*** Opening Supplied information ***

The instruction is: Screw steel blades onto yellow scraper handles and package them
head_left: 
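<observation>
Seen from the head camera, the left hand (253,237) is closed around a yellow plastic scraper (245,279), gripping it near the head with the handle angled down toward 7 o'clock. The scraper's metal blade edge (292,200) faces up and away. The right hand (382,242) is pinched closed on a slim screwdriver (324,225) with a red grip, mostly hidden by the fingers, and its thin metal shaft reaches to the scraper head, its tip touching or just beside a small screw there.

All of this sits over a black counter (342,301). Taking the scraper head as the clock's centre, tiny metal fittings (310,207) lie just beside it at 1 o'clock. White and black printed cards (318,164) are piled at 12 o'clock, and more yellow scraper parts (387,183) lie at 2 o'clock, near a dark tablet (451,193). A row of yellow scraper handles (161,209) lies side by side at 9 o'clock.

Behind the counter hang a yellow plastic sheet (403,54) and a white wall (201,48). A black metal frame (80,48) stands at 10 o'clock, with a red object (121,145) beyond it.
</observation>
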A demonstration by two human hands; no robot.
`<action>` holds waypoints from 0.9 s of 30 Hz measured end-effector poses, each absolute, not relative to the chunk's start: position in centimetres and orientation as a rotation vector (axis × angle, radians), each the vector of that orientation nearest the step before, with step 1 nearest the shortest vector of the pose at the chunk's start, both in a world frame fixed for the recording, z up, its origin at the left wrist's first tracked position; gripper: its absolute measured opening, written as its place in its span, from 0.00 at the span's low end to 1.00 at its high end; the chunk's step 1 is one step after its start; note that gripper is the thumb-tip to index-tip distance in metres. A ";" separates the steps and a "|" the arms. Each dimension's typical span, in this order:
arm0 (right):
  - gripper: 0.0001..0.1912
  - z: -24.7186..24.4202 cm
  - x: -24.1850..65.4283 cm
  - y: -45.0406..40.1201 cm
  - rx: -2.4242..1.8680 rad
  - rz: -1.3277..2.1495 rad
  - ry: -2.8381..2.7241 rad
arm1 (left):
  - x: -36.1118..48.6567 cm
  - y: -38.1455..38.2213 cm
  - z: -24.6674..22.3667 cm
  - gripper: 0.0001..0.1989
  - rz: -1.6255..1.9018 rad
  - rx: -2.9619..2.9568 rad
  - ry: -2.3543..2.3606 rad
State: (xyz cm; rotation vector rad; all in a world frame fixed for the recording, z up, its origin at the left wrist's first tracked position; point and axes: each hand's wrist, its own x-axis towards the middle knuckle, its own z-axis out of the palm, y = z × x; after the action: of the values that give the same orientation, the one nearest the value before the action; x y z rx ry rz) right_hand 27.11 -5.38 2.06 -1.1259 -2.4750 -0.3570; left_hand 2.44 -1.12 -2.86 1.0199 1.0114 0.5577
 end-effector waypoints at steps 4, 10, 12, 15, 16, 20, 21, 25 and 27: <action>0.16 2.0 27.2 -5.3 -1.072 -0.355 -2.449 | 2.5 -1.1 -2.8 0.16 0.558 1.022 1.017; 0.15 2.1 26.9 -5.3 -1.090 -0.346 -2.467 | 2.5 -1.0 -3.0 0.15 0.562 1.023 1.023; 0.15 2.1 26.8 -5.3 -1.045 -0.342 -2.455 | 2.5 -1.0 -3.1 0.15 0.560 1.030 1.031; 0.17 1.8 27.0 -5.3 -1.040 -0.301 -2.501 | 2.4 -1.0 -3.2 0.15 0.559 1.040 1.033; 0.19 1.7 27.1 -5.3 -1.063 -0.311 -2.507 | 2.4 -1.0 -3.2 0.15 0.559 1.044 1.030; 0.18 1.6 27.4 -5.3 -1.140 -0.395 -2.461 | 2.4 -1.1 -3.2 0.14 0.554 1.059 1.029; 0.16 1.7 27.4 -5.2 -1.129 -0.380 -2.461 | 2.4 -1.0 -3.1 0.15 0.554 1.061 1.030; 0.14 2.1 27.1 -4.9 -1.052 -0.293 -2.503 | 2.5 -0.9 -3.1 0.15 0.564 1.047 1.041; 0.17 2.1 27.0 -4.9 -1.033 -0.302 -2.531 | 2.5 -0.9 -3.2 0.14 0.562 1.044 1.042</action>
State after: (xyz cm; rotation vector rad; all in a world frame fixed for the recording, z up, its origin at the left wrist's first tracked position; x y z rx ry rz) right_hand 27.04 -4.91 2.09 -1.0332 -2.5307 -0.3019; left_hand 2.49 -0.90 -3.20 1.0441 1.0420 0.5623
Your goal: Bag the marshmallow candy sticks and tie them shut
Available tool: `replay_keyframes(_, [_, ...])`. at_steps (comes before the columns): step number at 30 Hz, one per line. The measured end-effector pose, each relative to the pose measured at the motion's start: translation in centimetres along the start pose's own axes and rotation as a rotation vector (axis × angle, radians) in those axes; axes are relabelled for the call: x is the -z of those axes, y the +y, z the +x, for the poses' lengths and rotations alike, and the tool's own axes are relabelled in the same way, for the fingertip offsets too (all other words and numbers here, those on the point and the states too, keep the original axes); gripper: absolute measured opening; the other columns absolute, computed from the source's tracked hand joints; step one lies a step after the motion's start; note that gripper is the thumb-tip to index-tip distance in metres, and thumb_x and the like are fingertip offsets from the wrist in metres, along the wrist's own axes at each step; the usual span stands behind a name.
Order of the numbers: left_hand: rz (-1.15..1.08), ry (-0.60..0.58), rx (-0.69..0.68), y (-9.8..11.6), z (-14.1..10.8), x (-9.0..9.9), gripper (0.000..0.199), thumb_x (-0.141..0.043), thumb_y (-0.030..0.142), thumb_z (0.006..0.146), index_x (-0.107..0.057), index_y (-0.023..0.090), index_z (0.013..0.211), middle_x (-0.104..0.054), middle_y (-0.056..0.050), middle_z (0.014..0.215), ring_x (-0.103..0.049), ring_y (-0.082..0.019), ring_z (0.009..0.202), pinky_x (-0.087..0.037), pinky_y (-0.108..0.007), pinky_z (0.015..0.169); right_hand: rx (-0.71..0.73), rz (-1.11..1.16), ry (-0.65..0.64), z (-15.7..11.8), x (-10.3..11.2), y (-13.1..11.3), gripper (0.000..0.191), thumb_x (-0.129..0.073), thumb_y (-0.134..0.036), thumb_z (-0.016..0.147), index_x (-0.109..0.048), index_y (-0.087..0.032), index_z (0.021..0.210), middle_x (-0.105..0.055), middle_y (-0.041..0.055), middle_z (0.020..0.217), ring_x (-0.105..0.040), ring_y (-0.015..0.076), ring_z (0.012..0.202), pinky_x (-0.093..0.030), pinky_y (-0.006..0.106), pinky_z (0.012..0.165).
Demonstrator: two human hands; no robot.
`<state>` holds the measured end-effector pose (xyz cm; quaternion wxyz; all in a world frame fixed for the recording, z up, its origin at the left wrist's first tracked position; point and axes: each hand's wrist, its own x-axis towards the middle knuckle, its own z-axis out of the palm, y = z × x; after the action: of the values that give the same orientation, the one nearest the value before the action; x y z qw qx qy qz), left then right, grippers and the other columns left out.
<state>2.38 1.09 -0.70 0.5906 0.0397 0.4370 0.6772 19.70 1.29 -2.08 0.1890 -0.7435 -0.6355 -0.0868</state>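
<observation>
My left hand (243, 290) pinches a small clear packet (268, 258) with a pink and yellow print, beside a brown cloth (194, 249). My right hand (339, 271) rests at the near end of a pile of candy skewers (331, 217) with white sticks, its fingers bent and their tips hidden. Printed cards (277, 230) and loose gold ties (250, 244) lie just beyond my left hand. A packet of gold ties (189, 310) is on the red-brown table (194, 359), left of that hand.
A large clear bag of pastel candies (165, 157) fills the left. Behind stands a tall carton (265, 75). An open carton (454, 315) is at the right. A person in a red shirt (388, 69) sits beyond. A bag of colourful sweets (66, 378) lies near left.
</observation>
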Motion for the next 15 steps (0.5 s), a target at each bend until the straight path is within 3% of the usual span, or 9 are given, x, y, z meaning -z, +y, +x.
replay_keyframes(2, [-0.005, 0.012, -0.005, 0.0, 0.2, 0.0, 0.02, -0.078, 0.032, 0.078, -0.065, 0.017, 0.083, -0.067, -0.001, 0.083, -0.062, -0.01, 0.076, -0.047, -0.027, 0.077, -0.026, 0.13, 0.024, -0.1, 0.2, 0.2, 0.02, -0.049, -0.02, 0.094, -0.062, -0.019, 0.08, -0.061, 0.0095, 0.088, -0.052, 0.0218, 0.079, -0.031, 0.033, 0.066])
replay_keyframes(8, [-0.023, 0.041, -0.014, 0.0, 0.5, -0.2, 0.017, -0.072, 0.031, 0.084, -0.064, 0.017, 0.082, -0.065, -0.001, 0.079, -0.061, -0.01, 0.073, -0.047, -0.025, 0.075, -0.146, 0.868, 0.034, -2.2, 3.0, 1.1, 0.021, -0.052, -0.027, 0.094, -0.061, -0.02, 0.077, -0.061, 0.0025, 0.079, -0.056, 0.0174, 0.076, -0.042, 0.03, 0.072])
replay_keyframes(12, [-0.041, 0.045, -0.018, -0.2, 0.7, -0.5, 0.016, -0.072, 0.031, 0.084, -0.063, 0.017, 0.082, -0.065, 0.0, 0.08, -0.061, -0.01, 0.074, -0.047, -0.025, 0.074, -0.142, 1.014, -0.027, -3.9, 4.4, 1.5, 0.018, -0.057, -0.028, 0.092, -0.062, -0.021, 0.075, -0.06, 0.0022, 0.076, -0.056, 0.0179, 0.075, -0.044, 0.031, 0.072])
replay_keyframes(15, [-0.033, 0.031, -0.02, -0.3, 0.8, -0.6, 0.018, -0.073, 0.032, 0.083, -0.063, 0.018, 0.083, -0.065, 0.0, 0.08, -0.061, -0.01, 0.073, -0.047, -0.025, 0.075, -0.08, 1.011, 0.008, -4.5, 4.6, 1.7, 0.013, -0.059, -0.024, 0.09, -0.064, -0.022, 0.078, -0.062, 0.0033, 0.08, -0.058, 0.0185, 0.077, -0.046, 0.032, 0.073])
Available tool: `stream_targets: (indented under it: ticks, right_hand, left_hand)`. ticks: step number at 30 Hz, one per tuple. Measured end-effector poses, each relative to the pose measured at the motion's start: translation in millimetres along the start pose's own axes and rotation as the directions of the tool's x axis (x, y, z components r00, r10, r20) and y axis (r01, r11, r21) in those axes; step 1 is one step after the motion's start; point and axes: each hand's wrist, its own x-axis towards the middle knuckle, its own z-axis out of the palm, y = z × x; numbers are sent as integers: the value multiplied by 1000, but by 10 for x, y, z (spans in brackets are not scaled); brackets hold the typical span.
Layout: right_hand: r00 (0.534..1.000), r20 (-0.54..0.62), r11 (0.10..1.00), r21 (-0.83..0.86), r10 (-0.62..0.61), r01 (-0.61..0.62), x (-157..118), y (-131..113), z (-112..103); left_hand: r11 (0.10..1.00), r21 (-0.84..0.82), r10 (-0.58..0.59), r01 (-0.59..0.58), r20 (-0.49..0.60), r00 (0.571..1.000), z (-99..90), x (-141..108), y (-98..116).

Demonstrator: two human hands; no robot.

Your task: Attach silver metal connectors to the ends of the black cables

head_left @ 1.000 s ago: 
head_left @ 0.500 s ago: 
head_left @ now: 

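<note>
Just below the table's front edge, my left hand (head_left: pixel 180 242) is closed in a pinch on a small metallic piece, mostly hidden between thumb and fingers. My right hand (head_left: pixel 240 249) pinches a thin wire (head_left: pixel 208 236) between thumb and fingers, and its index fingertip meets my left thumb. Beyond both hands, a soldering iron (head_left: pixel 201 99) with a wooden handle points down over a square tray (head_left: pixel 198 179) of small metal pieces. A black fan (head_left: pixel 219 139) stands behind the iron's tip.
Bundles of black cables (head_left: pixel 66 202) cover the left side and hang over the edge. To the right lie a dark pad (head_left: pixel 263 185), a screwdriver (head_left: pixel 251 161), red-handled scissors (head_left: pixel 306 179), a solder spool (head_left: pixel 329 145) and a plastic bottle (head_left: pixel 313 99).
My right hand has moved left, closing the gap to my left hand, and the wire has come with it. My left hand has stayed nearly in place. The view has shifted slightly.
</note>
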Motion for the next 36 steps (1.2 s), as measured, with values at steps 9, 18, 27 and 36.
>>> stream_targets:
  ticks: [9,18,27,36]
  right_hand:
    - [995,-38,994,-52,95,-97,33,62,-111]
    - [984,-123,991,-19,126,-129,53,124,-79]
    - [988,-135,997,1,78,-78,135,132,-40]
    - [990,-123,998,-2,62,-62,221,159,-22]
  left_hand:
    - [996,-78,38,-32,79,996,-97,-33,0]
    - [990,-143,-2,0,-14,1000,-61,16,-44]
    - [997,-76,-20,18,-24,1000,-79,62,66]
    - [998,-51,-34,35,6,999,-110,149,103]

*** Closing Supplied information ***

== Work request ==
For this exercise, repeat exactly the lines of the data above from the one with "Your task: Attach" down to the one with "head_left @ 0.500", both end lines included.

== Answer box ==
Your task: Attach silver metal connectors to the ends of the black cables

head_left @ 1.000 s ago: 
head_left @ 0.500 s ago: 

This completes the required output.